■ The task
For each line of the listing below that contains the string "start", copy the line.

----

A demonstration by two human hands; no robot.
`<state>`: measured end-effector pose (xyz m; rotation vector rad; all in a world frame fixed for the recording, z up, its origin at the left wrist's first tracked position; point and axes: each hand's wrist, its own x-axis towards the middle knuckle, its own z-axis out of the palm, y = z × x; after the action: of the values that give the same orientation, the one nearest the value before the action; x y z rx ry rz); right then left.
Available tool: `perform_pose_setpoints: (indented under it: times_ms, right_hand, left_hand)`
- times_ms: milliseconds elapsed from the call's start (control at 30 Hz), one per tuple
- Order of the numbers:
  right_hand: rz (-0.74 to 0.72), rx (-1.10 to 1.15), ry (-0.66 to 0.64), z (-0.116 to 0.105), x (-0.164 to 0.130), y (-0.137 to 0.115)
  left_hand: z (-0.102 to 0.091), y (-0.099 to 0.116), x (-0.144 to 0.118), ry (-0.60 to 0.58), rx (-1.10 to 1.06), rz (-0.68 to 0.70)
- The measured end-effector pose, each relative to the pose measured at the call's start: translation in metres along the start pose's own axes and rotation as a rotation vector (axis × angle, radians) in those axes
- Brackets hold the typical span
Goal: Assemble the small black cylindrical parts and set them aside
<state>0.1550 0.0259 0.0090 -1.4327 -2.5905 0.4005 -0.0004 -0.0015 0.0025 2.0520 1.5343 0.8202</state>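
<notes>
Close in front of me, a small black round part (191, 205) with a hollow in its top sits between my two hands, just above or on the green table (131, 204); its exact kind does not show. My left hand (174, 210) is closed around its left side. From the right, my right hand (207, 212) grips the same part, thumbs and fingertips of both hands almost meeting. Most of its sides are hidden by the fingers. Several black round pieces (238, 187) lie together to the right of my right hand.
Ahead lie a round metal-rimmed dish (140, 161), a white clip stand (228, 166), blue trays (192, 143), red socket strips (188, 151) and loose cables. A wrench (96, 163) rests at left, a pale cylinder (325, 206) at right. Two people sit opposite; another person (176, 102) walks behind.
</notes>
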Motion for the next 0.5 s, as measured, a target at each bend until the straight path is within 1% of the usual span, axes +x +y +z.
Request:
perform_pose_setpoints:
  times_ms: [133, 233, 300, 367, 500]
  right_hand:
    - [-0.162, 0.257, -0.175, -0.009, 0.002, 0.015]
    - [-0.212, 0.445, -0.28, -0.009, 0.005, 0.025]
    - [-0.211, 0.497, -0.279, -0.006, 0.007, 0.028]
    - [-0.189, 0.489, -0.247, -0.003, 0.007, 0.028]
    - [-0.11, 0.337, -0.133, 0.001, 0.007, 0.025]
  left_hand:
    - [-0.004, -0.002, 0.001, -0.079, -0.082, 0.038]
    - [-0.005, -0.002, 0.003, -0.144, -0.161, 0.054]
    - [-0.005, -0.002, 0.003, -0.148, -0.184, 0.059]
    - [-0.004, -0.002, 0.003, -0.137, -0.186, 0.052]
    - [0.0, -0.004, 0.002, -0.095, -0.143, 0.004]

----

■ Answer to the exercise
- times_ms: milliseconds elapsed from the call's start (control at 30 Hz), one per tuple
- The measured end-effector pose, each relative to the pose measured at the call's start: translation in metres along the start pose's own axes and rotation as a rotation vector (axis × angle, radians) in those axes

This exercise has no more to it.